To our knowledge, our Registry is the only systematic registry of private payer coverage policies focusing on genetic tests. It provides a unique resource through its inclusion of coverage policies across multiple private payers and across policies that pertain to a broad range of tests and testing indications. It includes data on a wide range of coverage policy characteristics, based on systematic review of coverage policies by a non-profit academic institution. The Registry structure was developed using extensive reviews of existing registries and input from key stakeholders.
Our initial Registry study was published in Nature Biotechnology (Clain E, Trosman JR, Douglas MP, Weldon CB, Phillips KA. Nat Biotechnol. 2015: 33(9):900-2). This study examined the availability of multi-gene panels for breast cancer risk susceptibility and payer coverage policies for these panels. In recent years, genetic testing for heritable cancer syndromes - such as BRCA1/2 testing for hereditary breast and ovarian cancer - has been shifting from single-gene analysis to multi-gene panels, typically using next-generation sequencing technologies. TRANSPERS collaborators conducted the first review of the BRCA1/2 testing landscape since the historic 2013 Supreme Court decision that allowed the entry of new testing providers. We found that the number of BRCA1/2-only tests and panels including BRCA1/2 has increased since June 2013, and average prices have decreased. We found that none of the 17 largest private payers covered panels that included BRCA1/2 as well as other genes, although they did cover BRCA1/2 testing (alone) for high risk individuals. The experience with panels including BRCA1/2 may be instructive in understanding the evolution of payer coverage policies as other multi-gene panels become more commonly used.

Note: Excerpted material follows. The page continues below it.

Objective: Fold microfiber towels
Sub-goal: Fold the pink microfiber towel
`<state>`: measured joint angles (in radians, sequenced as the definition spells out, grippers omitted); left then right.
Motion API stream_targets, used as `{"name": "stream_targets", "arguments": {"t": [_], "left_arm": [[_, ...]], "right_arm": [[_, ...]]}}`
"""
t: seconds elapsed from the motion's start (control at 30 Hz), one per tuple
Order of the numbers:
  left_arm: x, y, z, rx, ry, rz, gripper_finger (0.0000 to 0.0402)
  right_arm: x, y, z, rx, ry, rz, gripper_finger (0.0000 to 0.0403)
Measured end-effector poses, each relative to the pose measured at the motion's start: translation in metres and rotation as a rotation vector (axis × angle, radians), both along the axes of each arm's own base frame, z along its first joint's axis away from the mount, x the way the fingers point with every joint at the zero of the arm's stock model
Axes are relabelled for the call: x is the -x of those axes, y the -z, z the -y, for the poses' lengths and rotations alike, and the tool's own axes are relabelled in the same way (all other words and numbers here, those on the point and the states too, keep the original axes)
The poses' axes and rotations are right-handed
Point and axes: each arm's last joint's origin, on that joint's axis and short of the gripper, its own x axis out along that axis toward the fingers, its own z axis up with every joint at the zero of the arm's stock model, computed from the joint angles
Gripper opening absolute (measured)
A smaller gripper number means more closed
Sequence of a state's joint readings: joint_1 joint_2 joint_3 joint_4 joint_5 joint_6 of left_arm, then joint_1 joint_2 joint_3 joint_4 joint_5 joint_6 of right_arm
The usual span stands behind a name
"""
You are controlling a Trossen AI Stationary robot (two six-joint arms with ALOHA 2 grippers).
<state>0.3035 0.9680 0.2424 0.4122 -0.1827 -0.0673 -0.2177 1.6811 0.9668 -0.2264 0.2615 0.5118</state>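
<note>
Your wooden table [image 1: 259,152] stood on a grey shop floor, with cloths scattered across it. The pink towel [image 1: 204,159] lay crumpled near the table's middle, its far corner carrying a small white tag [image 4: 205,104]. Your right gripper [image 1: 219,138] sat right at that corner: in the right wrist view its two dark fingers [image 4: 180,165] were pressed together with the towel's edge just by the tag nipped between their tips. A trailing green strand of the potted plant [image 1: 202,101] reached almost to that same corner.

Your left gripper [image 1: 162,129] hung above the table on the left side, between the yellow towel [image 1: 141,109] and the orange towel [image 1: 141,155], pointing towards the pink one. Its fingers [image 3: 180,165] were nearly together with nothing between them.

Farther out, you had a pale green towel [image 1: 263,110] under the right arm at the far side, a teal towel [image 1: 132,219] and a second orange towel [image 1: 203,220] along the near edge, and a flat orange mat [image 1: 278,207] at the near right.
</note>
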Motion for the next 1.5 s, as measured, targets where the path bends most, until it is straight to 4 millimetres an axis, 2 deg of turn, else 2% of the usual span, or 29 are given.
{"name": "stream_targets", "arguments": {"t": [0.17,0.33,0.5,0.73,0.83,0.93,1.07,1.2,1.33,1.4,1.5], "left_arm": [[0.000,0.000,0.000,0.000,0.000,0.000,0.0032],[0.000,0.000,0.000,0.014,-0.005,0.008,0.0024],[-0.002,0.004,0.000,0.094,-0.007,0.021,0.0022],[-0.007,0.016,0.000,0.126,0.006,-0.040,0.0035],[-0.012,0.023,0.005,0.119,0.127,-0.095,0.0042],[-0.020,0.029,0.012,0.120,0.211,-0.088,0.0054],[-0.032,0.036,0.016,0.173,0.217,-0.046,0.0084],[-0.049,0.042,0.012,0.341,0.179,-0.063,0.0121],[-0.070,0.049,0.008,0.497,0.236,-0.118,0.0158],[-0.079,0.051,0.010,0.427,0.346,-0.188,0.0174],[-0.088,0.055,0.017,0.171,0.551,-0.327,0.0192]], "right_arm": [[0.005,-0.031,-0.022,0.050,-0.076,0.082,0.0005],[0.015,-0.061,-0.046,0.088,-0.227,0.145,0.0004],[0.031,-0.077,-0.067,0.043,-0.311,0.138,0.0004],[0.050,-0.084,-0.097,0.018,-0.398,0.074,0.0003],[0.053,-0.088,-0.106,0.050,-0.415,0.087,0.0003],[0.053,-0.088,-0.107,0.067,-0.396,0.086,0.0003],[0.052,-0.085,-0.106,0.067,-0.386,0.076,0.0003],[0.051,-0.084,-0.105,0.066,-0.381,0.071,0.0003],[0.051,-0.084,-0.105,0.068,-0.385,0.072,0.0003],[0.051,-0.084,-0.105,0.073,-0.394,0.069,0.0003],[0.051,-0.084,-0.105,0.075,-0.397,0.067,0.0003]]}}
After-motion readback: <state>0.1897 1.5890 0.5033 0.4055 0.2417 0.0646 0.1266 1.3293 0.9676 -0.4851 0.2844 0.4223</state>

We have an additional five analyses that have been recently published:
- Trosman J, Weldon C, Douglas M, Kurian A, Kelley R, Deverka P, et al. Payer Coverage of Hereditary Cancer Panels: Barriers, Opportunities, and Implications for the Precision Medicine Initiative. Journal of the National Comprehensive Cancer Network; 2017:15(2):219-228.
- Dervan A, Deverka P, Trosman J, Weldon C, Douglas M, Phillips K. Payer Decision-Making for Next Generation Sequencing-Based Genetic Tests: Insights from Non-Invasive Prenatal Screening. Genet Med. 2017:19(5):559-567.
- Phillips K, Trosman J, Weldon C, Chambers J, Deverka P, Douglas M. Payer coverage policies for multigene tests. Nature Biotechnology. 2017:35(7):614-617.
- Chambers J, Saret C, Anderson J, Deverka P, Douglas M, Phillips K. Examining Evidence in U.S. Payer Coverage Policies for Multi-Gene Panels and Sequencing Tests. Int J Technol Assess Health Care. 2017:33(4):534-540.
- Douglas M, Parker S, Trosman J, Slavotinek A, Phillips K. Private Payer Coverage Policies for Whole Exome Sequencing (WES) in pediatric patients: trends over time and analysis of evidence cited. Genet Med. 2019;21(1):152-160.